An important motif in the poem is tempering, or mixing, which develops the theme of The Dualities of Life. The light in the poem is often tempered with darkness. One example of this is how a “Shadow” (Line 94) is the charioteer in the chariot of life. This figure is “[t]empering the light” (Line 93). This symbolically represents how life is accompanied by death. Tempering is also used to describe love’s power. Rousseau’s heart, “which neither age, / Nor tears nor infamy nor now the tomb / Could temper to its object” (Lines 241-43). The spirit of humans can be tempered with age, sorrow, evil deeds, death, or love in this example. Tempering, or temperance, also comes up in relation to ancient Greek poets whose “living melody / Tempers its own contagion to the vein / Of those who are infected with it” (Lines 276-78). In other words, they are more restrained than the heroes in their epic poems.
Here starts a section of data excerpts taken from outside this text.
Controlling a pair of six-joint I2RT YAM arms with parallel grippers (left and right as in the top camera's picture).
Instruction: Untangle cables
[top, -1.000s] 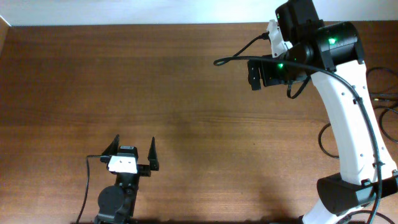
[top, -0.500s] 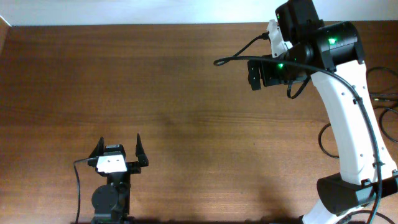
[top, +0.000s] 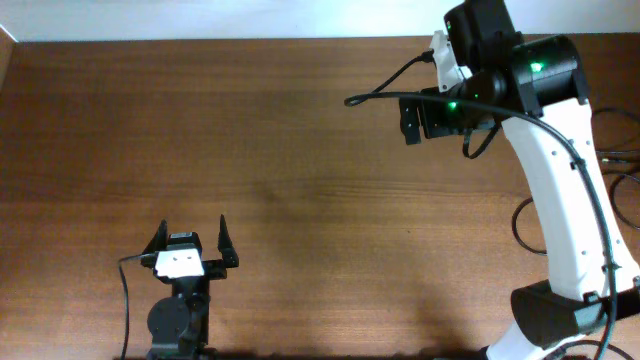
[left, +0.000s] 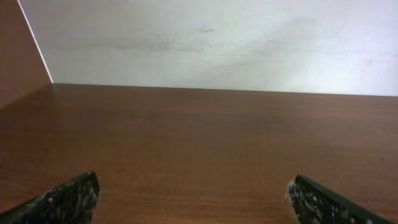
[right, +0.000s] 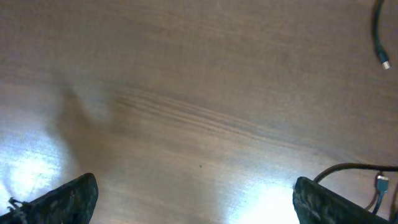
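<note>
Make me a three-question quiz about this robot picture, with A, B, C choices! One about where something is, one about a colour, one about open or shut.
1. In the overhead view, where on the table is the left gripper?
A. Low in the picture, on the left
B. High in the picture, on the right
C. Dead centre

2. What colour are the little lights on the right arm?
A. Red
B. Green
C. Blue

3. How is the left gripper?
A. Open, with nothing between its fingers
B. Shut on a cable
C. Shut on nothing

Answers:
1 A: the overhead view shows it low on the left side.
2 B: the spots near the top of the arm glow green.
3 A: in the left wrist view the fingers stand far apart, with only bare wood between them.
</note>
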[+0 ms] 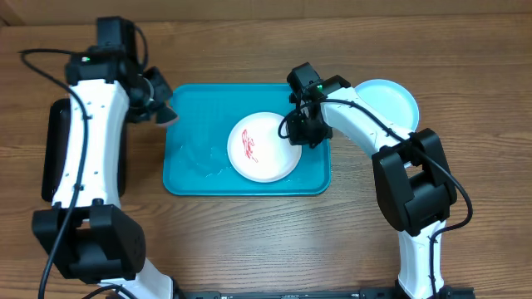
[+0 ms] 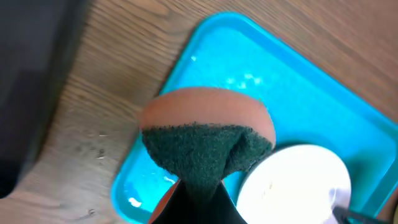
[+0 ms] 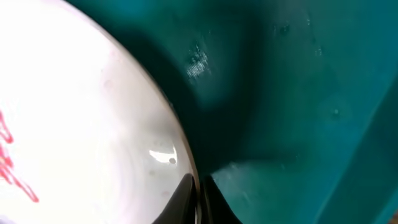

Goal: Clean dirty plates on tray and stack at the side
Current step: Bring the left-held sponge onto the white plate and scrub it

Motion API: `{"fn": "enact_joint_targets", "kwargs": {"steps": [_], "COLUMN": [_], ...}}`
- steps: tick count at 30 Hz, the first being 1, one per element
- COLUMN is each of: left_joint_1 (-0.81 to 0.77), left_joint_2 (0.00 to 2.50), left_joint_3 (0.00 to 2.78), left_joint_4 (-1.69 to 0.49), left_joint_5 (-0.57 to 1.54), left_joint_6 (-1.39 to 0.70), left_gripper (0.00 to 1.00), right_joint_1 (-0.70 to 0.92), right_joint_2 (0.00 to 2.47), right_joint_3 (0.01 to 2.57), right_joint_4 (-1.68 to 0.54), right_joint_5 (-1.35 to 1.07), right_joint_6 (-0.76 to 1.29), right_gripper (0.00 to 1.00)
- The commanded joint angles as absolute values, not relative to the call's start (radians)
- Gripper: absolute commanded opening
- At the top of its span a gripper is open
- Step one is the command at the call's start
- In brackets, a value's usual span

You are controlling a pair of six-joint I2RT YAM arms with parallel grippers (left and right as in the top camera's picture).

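The right gripper [image 1: 300, 133] is pinching the right rim of the white plate [image 1: 264, 154], which is lying red-smeared in the right half of the turquoise tray [image 1: 191, 170]. The wrist view is showing only the dark fingertips [image 3: 185, 202], closed at the plate's edge. The left gripper [image 1: 160, 106] is hovering over the tray's left rim, clamped on a sponge [image 2: 205, 124] that is hiding most of its fingers. A light blue plate [image 1: 392, 98] is sitting just off the tray's far right corner, partly covered by the right arm [image 1: 357, 124].
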State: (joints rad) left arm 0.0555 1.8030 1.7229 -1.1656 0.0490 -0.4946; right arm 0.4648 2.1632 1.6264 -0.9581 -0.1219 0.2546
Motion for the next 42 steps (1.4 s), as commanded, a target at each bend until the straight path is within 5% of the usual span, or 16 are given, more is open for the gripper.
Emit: {"fn": "enact_joint_targets", "kwargs": {"steps": [1,4,5,7,10,13,21,31,42], "left_joint_1": [-0.013,-0.064,-0.081,-0.114,-0.16,-0.198,-0.265,-0.281,-0.282], "left_joint_2": [1.812,1.812,1.812,1.812,1.812,1.812,1.812,1.813,1.89], "left_joint_3": [1.645,1.567,1.543,1.503,1.466,1.446,1.384,1.272,1.261], "left_joint_4": [-1.124,-1.064,-1.044,-0.998,-0.939,-0.887,-0.766,-0.638,-0.62], "left_joint_5": [0.074,0.087,0.089,0.106,0.133,0.132,0.131,0.131,0.131], "left_joint_6": [-0.471,-0.468,-0.461,-0.431,-0.422,-0.422,-0.484,-0.495,-0.544], "left_gripper": [0.04,0.04,0.04,0.04,0.04,0.04,0.04,0.04,0.04], "right_joint_1": [0.485,0.505,0.511,0.52,0.525,0.524,0.524,0.525,0.53], "right_joint_2": [2.159,2.16,2.16,2.165,2.178,2.203,2.255,2.255,2.255], "right_joint_3": [1.622,1.622,1.622,1.622,1.622,1.622,1.622,1.622,1.622], "right_joint_4": [-0.905,-0.873,-0.865,-0.857,-0.857,-0.852,-0.834,-0.784,-0.75], "right_joint_5": [-0.168,-0.17,-0.168,-0.164,-0.159,-0.158,-0.159,-0.21,-0.258], "right_joint_6": [0.388,0.42,0.42,0.42,0.42,0.42,0.415,0.26,0.342], "right_gripper": [0.04,0.04,0.09,0.34,0.39,0.38,0.04,0.04,0.04]}}
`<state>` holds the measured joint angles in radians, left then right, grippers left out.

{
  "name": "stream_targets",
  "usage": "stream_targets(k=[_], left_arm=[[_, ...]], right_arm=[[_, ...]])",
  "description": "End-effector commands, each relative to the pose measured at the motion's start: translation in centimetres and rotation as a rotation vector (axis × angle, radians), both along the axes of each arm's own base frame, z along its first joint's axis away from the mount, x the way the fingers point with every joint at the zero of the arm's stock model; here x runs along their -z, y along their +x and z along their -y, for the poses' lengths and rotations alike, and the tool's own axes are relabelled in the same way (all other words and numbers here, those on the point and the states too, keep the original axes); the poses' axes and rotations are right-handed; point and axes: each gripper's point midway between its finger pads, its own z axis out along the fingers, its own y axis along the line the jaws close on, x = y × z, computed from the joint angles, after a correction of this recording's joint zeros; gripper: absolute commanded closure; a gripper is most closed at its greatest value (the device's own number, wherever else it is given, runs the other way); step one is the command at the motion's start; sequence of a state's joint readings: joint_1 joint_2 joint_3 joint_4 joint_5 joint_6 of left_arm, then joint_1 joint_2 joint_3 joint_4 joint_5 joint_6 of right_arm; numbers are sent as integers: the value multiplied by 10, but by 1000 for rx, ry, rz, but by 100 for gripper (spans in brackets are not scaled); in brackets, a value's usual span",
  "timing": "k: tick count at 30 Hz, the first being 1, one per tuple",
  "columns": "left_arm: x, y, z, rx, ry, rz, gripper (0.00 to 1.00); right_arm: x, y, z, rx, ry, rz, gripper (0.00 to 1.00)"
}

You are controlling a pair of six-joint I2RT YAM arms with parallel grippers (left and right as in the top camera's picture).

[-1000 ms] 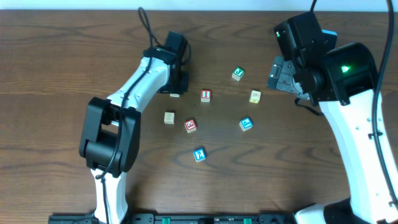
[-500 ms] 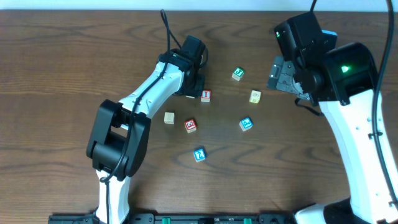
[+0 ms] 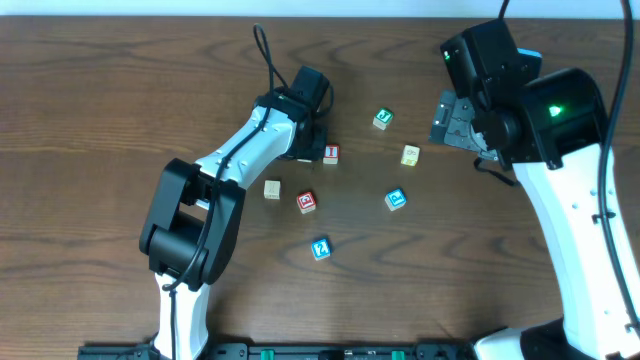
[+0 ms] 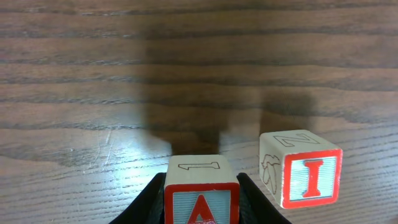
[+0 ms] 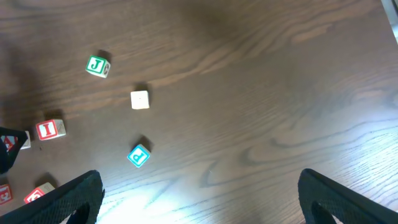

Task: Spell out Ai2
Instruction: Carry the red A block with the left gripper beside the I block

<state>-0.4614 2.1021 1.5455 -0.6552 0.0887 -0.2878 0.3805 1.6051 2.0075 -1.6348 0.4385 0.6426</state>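
My left gripper (image 4: 201, 208) is shut on a wooden block with a red letter A (image 4: 201, 194), low over the table. A block with a red letter I (image 4: 303, 176) stands just to its right, a small gap between them. In the overhead view the left gripper (image 3: 304, 150) sits right beside the I block (image 3: 330, 154). A blue block (image 3: 320, 248) that may bear a 2 lies nearer the front. My right gripper (image 5: 202, 205) is open and empty, high above the table at the right (image 3: 455, 120).
Loose blocks lie around: a green J block (image 3: 382, 119), a pale block (image 3: 410, 155), a blue P block (image 3: 396, 199), a red block (image 3: 306, 202) and a beige block (image 3: 272, 188). The right wrist view shows the J block (image 5: 97, 65) and P block (image 5: 138, 155).
My left gripper has carried the A block to the right, from well left of the I block to right beside it. The right arm has not moved.
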Motion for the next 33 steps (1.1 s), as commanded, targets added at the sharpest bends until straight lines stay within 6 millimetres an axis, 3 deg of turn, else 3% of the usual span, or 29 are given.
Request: stream_targets(k=[1,11,29,33], left_arm=[[8,-2,-4,-19,31,-9,76],[19,-11,-9,-62,36,-41,75],[16,0,-6,-66,24,10,74],[16,2,-5,-66,21,17,70]], right_arm=[[-4,-1,4,2,-5,10,1],[-4,-1,4,2,-5,10,1],[-4,-1,4,2,-5,10,1],[-4,-1,4,2,-5,10,1]])
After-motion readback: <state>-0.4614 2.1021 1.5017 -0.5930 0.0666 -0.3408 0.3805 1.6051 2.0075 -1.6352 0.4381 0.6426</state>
Shelley’s poem revolves around the symbolism of the triumphs. A triumph is basically a parade around a chariot, or car, that represents victory and conquering. Shelley compares the chariot of life with a “triumphal pageant” (Line 118) of “Imperial Rome” (Line 113). The empire of Rome celebrated conquering people in their pageants, or parades. These appear most notably in Petrarch’s Trionfi (Triumphs). Scholar Wendy Lozano, argues in her thesis about Shelley’s poem that, “Shelley notably combines Petrarch’s six triumphs—Love, Chastity, Death, Fame, Time, and Eternity—into the narrative development of the poem” (Lozano, Wendy. “The Triumph Motif in Shelley’s Triumph of Life.” University of Florida, 2012). Shelley has one triumphal figure, life, rather than multiple triumphal figures like Petrarch. Scholars, such as Gertrude Moakley, argue that the illuminated manuscript of Petrarch’s Trionfi connects his triumphs with the triumphs, or trump cards, of the tarot. The most notable is the Chariot tarot card, which offers a visual representation of what Shelley describes.